I let him in, leaning against the door; the ankle is more grotesque than yesterday, just a sprain, but painful nonetheless.

Frank’s eyes go immediately to the hole. “Jesus, Simon. What happened?”

“The house attacked.” There’s a bump on my head where it hit the floor. If I touch it, pain spiders across my skull, and when I close my eyes there’s a pulsing checkerboard. Frank says something and it sounds like he’s two miles away.

“Looks like it,” he says, pacing around, eyeing the hole. He crouches down, rubs a callused hand around it. “Shit.” I can’t remember if I’ve heard Frank swear before, but it sounds strange. We should talk about the money, I know, but there’s something else.

“The curtains and the paintings you have in the barn, did my mother know about them? Did she ever touch them?” A trigger point for a curse may be hard to find, but if it’s there, then there’s a chance to break it. There is no stopping sadness. Sadness slips through the fingers.
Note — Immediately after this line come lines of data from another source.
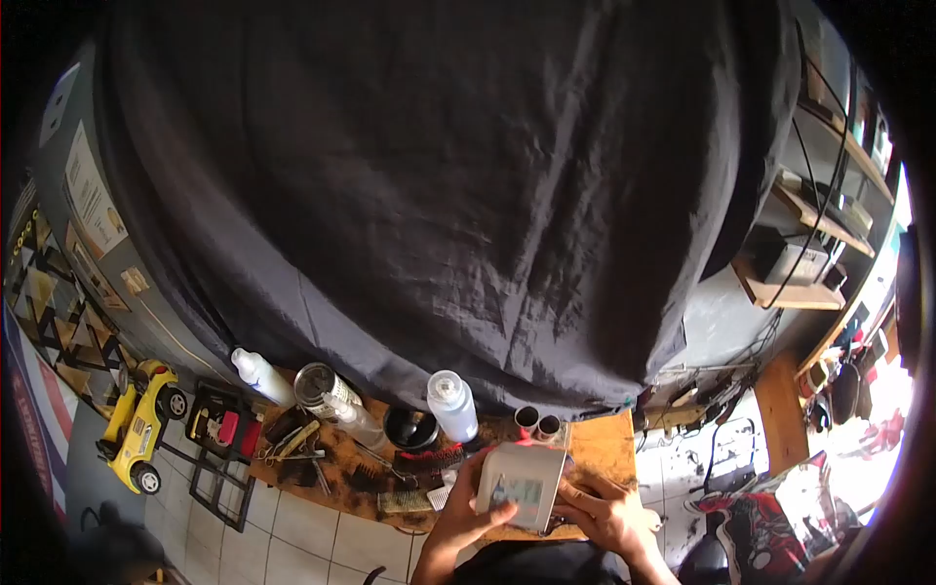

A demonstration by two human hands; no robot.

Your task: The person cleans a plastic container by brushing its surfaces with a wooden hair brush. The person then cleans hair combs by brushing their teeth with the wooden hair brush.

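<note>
My left hand [473, 519] is closed around the left side of a pale grey box-shaped device [517, 487] with a display-like panel on its face; the thumb lies across the panel's lower part. The device is held over the front edge of a wooden table [604, 439]. Close beside its right edge is my right hand [609, 512], with fingers bent and pressed together; whatever they grip is hidden. A pale comb [403, 501] and a red comb-like piece [429, 462] lie left of the device. Just behind it stand two small dark-mouthed cups [527, 419].
Along the table's back are a clear bottle [451, 405], a black bowl [409, 427], a jar [317, 385] and a white bottle [261, 375]. Scissors and other tools lie at the left. A dark cloth [439, 195] hangs behind; a yellow toy car [139, 424] is at far left.
</note>
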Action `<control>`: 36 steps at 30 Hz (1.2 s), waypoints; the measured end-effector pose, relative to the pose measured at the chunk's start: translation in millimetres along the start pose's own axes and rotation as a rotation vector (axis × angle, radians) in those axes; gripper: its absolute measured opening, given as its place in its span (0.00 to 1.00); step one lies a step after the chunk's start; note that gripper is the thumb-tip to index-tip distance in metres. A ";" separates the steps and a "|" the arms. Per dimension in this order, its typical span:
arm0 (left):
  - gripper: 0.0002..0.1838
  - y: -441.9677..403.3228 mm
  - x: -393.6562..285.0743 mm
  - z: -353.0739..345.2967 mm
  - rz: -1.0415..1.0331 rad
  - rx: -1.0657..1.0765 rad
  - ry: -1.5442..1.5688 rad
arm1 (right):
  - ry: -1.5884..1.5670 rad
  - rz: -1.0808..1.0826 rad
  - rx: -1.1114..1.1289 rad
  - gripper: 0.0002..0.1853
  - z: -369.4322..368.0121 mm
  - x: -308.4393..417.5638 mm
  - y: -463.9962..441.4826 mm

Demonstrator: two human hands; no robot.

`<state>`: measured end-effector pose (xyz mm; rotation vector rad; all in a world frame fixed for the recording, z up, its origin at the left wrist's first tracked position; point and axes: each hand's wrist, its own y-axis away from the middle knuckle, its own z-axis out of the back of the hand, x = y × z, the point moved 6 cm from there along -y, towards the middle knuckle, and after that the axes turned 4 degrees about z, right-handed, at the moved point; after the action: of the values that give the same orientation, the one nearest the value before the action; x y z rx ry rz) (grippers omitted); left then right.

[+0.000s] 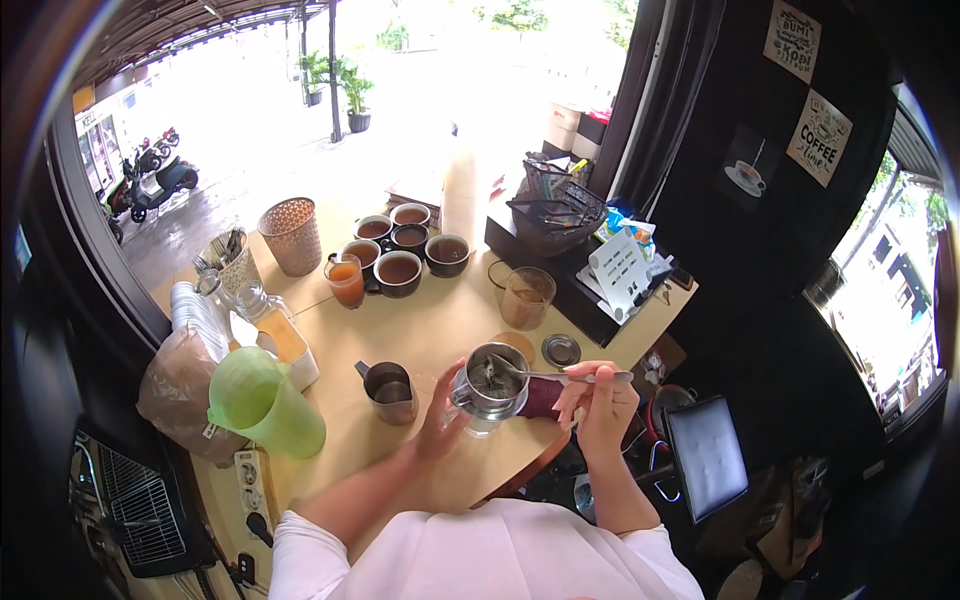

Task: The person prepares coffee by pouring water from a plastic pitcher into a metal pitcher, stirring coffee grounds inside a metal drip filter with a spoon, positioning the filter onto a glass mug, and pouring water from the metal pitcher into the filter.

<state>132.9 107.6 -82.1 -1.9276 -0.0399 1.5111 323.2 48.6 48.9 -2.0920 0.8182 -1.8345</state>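
A metal coffee drip filter [490, 402] sits on top of a clear glass [481, 429] near the table's front edge. Wet, dark contents show inside the filter. My left hand [440, 415] grips the filter's left side, with its fingers around it. Between the fingers of my right hand [600, 402] is the handle of a spoon [545, 374], whose bowl end dips into the filter. A round metal lid [561, 350] lies just behind the spoon. To the left of my left hand stands a small metal pitcher [390, 395].
Several dark cups [398, 274] of brown drink stand at the back beside a glass of orange drink [346, 281]. A green pitcher [268, 405] is at left, an amber glass mug [527, 298] behind the filter. A black basket [560, 205] sits back right.
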 end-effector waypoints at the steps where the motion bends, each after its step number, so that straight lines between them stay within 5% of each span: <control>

Frank doesn’t answer. He raps his knuckles against the floor, tapping and knocking in different areas. He mutters something. “What happened to this place? The outside’s bad, we knew that, but the inside?” He stands with care, testing the boards. “Dry rot’s all the way through.”

“It’s just a floor. Was my mom in the barn when she gave you her cards?”

“Just a floor? This is bad. Bad.” His mouth snaps closed, bulldoggish. He walks the rest of the room, tracing the walls, tapping and listening. He stops at my desk, carefully avoiding the hole, and looks at the book, leafs through a few papers and casually slides them across the desk.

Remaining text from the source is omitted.